Saya merasakan sendiri, cara belajar kontekstual akan lebih mudah diterima oleh manusia, baik oleh orang dewasa apalagi anak-anak. Itu mengapa gaya bercerita menjadi lebih efektif untuk anak-anak. Dalam bercerita, mau tidak mau kita harus memberikan konteks dalam setiap 'materi utama' yang sedang ingin kita jelaskan.
Dan kepada anak saya, cara ini lebih mudah membuat mereka paham tanpa perlu mengingat-ingat karena (yang saya pelajari) jalinan hubungan cerita yang mewujud aliran listrik neuron di otaknya terkoneksi dengan pengetahuan yang sudah ada sebelumnya.

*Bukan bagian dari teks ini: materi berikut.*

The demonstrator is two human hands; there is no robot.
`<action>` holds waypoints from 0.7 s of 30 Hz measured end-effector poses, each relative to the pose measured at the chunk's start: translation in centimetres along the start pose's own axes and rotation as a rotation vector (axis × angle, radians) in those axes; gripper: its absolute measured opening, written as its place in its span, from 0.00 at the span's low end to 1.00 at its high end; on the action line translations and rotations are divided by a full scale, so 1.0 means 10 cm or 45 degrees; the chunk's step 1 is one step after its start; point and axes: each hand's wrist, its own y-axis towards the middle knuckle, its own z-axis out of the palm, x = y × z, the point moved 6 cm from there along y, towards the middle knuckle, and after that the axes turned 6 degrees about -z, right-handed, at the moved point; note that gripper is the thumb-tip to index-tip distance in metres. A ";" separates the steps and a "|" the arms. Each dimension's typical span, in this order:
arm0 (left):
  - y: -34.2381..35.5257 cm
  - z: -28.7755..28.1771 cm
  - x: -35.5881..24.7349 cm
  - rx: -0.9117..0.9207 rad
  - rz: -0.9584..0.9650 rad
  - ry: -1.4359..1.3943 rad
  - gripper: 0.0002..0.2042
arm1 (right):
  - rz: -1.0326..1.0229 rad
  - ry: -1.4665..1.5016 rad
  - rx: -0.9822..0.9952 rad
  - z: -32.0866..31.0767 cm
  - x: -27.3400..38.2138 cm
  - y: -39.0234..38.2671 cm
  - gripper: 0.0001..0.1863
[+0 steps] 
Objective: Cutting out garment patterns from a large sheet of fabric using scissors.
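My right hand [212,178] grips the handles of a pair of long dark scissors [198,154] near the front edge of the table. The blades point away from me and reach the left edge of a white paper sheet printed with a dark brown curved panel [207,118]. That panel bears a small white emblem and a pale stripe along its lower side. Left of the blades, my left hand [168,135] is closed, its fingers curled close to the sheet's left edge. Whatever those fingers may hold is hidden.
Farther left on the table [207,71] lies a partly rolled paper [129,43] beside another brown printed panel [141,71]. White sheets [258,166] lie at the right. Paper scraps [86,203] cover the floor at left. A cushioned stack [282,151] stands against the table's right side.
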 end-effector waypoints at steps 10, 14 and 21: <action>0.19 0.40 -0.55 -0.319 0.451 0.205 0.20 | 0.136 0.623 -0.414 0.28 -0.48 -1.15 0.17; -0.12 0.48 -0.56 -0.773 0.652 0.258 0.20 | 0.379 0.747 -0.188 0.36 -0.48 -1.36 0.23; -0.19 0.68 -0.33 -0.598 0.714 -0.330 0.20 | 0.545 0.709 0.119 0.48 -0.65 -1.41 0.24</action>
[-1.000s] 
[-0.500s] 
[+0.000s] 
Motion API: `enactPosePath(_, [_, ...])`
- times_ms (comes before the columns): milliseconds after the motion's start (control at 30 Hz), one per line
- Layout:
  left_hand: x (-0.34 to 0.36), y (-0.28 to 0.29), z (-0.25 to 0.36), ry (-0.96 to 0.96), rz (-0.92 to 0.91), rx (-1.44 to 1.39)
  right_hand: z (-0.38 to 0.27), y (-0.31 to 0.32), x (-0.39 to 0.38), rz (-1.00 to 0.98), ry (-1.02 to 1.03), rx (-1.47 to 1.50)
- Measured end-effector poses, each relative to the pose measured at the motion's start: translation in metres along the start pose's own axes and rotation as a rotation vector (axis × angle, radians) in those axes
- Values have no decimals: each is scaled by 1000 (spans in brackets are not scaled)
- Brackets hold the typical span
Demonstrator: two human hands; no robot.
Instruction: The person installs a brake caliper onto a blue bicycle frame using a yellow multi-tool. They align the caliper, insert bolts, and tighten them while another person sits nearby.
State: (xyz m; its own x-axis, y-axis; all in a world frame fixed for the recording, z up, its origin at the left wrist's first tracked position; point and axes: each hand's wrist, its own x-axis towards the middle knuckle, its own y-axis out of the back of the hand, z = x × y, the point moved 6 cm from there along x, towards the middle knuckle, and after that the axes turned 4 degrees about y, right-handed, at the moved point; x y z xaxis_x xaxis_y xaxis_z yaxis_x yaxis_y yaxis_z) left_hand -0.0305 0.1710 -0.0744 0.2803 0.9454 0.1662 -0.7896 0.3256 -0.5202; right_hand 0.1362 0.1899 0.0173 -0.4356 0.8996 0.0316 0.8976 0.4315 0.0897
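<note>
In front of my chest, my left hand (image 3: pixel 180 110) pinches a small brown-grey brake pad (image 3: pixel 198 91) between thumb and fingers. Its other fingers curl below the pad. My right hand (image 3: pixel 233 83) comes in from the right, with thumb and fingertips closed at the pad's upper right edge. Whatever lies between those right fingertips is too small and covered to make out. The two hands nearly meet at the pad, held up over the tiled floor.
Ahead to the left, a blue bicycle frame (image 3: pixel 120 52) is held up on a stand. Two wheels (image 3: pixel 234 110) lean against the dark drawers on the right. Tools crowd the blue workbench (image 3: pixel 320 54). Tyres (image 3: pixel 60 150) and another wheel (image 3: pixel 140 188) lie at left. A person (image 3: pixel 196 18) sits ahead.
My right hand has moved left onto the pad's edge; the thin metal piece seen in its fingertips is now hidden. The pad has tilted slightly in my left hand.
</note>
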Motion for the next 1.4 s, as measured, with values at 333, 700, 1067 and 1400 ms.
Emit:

Itulah mengapa saya mengusahakan diri memberikan penjelasan yang dihubungkan dengan ilmu sebelumnya yang mereka telah pahami. Ini mengantisipasi pemahaman baru yang masuk tidak berdiri sendiri dan akhirnya jadi mudah terlupa.
Tapi apa mau dikata, Ramadan tahun lalu praktis kami semua hanya menjalaninya di rumah. Segala ibadah yang biasanya dilaksanakan saat Ramadan, kami jalankan saja di rumah 'seadanya' dengan kondisi masa pandemi yang saat itu membuat semua orang ekstra waspada, apalagi bagi orang tua yang memiliki anak kecil.
Maka praktik pembelajaran kontekstual terkait Ramadhan tidak efektif terlaksana tahun lalu.
Belajar dari kondisi tersebut, dan ternyata pandemi masih berlangsung hingga Ramadan kali ini maka siasat dan taktik tertentu perlu dipikirkan ulang agar momentum Ramadan tahun ini tidak terulang seperti tahun lalu.
Syukurnya kondisi di tempat saya terkait infeksi COVID-19 sudah semakin menurun. Saya sendiri sudah melaksanakan suntik vaksin dua kali. Masyarakat di sekitar juga semakin terbiasa dengan kebiasaan baru seperti menjaga jarak, memakai masker, dan sering mencuci tangan. Dan masjid di dekat rumah pun sudah memutuskan untuk melaksanakan salat tarawih berjamaah.
Agaknya, tahun ini saya harus mulai berani mengajak anak untuk pergi ke masjid menyaksikan 'gegap gempita' Ramadan agar benaknya terangsang untuk menyaksikan dan bertanya hal yang belum pernah mereka ketahui sebelumnya. Artinya saya harus menyiapkan juga jawaban atas pertanyaan apapun yang mereka ajukan nantinya.
Seperti biasa, awalnya saya akan secara demonstratif melakukan persiapan ibadah-ibadah khas Ramadan di hadapan anak-anak. Biasanya mereka akan penasaran dan meminta untuk ikut serta juga.
Jika keinginan itu muncul, saya akan mengajak mereka pergi ke masjid dengan tetap memberikan peringatan dan pengawasan terkait protokol kesehatan seperti menggunakan masker dan memilihkan tempat yang tidak terlalu banyak bersentuhan dengan jamaah lain.
Anak akan merasakan nuansa kolosal salat berjamaah saat tarawih. Dari sini mereka akan dikenalkan dan dibiasakan bahwa semua orang muslim memang melakukan salat. Dan itu seru!